There is believed to be growing support among clubs for this plan, with nine rounds of matches potentially in line to be staged in June and July.

Fixtures would reportedly be played in one or two locations in the Midlands and London.

That could mean players and coaches being quarantined away from their families in World Cup-style camps to avoid infection, with stadiums, hotels and training facilities undergoing a deep clean.

A radical upturn in testing for the virus in the UK over the next two months is the key to this plan for a number of reasons.

Firstly, to ease players' concerns of contracting COVID-19 while playing, but also to avoid criticism of privileged professional players being tested with mild or no symptoms if that is not available to the general public and in particular frontline workers.

FASTFACT

Given the massive impact of the virus on society in general, it is seen in some quarters as morally inappropriate for football to return too soon.

If the curve of cases is not significantly flattened come the summer the optics for the Premier League to have medical officials at nonessential events would also not be good.

Given the massive impact of the virus on society in general, it is seen in some quarters as morally inappropriate for football to return too soon.

Instead of rushing back to action, waiting until the virus is completely under control before play resumes is the preferred strategy in this scenario.

With the virus reportedly set to peak in the UK in June, that could mean remaining in sporting lockdown until August or September.

Waiting would allow the current season to be completed in full, ensuring the Premier League does not have to repay an estimated £750 million ($930 million, € 842 million) to television companies for breach of contract.

But it would have a huge knock-on effect for next season, potentially leading to a shortened schedule in 2020-21 in a bid to be ready for the delayed European Championship.

Tottenham striker Harry Kane believes the campaign should be canceled if it cannot be finished by the end of June.

"Playing into July or August and pushing next season back, I don't see too much benefit in that," Kane said.

"Probably the limit for me is the end of June.
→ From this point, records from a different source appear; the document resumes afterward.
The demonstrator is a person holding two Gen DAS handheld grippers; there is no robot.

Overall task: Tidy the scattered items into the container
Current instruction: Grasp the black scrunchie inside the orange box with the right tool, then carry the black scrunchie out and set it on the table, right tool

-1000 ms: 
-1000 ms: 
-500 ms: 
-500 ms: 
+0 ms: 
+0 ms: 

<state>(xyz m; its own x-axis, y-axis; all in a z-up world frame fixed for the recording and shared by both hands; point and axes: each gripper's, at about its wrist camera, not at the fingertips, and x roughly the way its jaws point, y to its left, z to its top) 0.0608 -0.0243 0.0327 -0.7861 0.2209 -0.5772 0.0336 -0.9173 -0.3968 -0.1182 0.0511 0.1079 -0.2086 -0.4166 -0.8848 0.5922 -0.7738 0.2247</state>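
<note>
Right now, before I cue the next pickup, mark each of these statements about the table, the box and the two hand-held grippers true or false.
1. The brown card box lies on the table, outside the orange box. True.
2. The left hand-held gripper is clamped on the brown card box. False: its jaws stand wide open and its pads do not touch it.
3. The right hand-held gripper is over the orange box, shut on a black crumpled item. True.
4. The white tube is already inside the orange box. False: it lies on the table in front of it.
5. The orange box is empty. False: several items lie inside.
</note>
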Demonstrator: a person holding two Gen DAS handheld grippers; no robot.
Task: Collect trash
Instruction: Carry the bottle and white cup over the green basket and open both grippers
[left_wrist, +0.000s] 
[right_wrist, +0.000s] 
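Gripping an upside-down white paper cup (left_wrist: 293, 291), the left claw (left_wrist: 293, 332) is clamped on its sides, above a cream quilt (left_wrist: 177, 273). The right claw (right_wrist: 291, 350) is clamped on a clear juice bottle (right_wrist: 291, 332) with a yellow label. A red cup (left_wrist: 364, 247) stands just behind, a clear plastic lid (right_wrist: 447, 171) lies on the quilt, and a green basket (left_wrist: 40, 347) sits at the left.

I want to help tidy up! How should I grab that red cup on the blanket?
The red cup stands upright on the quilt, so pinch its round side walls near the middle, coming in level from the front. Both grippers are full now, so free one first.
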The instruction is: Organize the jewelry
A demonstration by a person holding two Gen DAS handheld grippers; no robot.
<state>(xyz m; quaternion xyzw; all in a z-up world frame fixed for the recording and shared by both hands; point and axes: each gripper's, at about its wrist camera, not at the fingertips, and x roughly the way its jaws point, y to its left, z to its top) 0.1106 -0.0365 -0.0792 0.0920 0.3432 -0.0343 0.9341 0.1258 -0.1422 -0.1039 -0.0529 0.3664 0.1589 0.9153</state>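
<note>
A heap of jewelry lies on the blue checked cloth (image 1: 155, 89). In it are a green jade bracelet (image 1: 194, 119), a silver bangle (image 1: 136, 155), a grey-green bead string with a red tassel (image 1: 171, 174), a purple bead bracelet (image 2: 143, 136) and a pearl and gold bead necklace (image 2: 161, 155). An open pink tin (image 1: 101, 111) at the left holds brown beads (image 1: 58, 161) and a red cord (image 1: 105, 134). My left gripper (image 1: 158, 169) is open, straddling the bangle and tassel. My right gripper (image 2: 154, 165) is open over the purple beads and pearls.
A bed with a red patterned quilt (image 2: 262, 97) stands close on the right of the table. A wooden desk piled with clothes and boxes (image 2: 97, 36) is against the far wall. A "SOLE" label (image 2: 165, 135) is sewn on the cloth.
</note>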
If the season's not completed by the end of June we need to look at the options and just look forward to next season."

In what would be the worst-case scenario for the Premier League, some clubs reportedly want to abandon the current season immediately.

Senior figures in English club football believe there is "no place for sport at the moment,"  according to a recent report in the Athletic.

FA chairman Greg Clarke reportedly told the Premier League earlier this month he does not believe the season will be completed.

Declaring the season over could trigger legal action from a host of clubs, regardless of whether or not the standings are allowed
to count.

Liverpool need only two more wins to confirm their first league title since 1990 and hold a 25-point lead over Manchester City.

Canceling the season would scupper their hopes of ending a 30-year title drought, unless it was agreed to declare them champions anyway.

Manchester United, Wolves, Sheffield United and Tottenham, all currently outside the top four, would surely claim they had been unfairly been denied a chance of Champions League qualification.

Aston Villa would be relegated along with Norwich and Bournemouth, but Dean Smith's team would point to the game in hand that would lift them above Watford to safety if they won it.

In the Championship, the current top two are Leeds and West Bromwich Albion and they would be furious if a 'null and void' ruling robbed them of a lucrative promotion.